A fiduciary is someone who is required to act for the benefit of another person on all matters within the scope of their relationship.[1] Directors and officers of a corporation are fiduciaries. Under Delaware law, the general rule is that a director owes fiduciary duties of loyalty and care to the corporation and its stockholders.[2]
The Duty of Care
The duty of care mandates that a director act in good faith, with the care that a reasonable person in a similar position and circumstance would exercise and in a manner the director reasonably believes to be in the best interests of the corporation and its stockholders. Put simply, directors must inform themselves of all reasonably available material information and deliberate carefully prior to making business decisions. For example, directors should take appropriate time to evaluate corporate actions, take advice from experts, actively ask questions, take the time to understand the terms of transactions, and monitor and review management’s performance.
It is important that directors deliberate and properly approve and document certain corporate actions in order to avoid liability for breaching their duty of care as well as to ensure corporate records are adequately maintained and readily available for potential investors.
The Business Judgment Rule
If you are sued for breaching your duty of care, the default standard is that your actions will be evaluated under the Business Judgment Rule (or, as the cool kids say, the BJR). Aptly named, the BJR protects directors from lawsuits that challenge their business judgment.
The BJR is a presumption that, in making a business decision, the directors of a corporation acted on an informed basis, in good faith, and with the honest belief that the action taken was in the best interests of the corporation.[3] When the BJR applies, a court will not substitute its judgment for that of the board if the decision has a rational business purpose.[4] Thus, even bad decisions may be protected under the BJR, so long as they were made by informed directors.

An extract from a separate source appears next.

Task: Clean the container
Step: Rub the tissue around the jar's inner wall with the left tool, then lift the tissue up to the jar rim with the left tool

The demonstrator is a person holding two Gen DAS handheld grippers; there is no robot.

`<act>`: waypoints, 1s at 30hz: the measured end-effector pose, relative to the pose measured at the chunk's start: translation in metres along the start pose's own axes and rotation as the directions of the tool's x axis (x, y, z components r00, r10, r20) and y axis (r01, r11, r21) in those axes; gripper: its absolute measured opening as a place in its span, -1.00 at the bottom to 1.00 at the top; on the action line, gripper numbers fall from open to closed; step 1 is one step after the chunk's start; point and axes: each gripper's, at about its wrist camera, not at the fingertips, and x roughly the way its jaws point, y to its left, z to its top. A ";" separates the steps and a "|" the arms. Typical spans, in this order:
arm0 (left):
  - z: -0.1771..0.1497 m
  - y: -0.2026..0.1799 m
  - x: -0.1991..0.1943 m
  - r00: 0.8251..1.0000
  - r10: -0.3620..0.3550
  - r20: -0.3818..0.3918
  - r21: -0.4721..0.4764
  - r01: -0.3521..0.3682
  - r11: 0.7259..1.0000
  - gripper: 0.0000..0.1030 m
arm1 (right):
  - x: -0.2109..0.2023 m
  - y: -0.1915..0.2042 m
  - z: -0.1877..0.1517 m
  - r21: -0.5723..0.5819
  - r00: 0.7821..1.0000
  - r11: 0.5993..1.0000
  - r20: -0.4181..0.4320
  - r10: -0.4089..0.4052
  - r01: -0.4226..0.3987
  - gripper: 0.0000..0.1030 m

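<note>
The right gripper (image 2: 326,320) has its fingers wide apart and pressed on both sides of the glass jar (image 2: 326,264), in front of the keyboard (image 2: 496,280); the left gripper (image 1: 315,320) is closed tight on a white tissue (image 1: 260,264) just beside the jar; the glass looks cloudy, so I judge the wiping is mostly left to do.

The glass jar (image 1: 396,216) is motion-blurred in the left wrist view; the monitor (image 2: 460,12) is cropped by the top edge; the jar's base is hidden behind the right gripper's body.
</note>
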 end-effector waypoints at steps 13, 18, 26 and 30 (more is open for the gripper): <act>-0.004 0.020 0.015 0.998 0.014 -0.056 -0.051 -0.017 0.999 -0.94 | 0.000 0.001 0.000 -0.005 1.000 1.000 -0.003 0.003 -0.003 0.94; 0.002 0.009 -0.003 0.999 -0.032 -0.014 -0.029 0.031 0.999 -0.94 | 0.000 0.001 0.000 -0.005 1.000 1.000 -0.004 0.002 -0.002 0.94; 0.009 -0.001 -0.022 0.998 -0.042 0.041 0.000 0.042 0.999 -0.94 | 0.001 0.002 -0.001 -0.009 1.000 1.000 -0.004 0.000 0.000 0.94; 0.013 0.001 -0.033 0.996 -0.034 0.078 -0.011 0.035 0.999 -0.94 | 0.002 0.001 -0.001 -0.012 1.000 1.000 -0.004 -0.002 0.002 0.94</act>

The BJR also protects good-faith reliance on the records of the corporation and on information, opinions, reports, or statements presented to the corporation by its officers or employees, committees of the board, or other people reasonably selected and believed to have professional or expert competence.[5]
However, the BJR presumption is rebuttable, meaning it doesn’t always save the day. If a plaintiff can show certain conditions, such as fraud, illegality or wrongful conduct, a conflict of interest, bad faith, an egregious decision, or waste, the BJR will not apply.
Even if the BJR does not apply, a plaintiff must still prove a breach of the duty of care by showing that the board acted with gross negligence. In one case, a board breached its duty of care where, in deciding to accept a merger proposal, the board based its decision on one uninformed person’s representations without reviewing any documentation or inquiring about the adequacy or method of determining the proposed price per share.[6] Thus, gross negligence can be found where a board fails to inform itself of all readily available material information before acting.[7] Therefore, in order to avoid liability for breaching your duty of care, you should keep informed about the business and its financial status, receive input from management and advisors, consider alternatives and adequately deliberate before making decisions.
The Duty of Loyalty
The duty of loyalty mandates that a director act in good faith and with a reasonable belief that what she does is in the corporation’s best interests. A director must refrain from self-dealing and place the interests of the corporation and its stockholders ahead of her own.[8] Duty of loyalty issues often arise in conflict-of-interest situations, such as transactions between two corporations when a director sits on the board of each or transactions between the corporation and a director, where a director usurps a corporate opportunity without first offering it to the corporation, or where a director is involved in setting her own compensation.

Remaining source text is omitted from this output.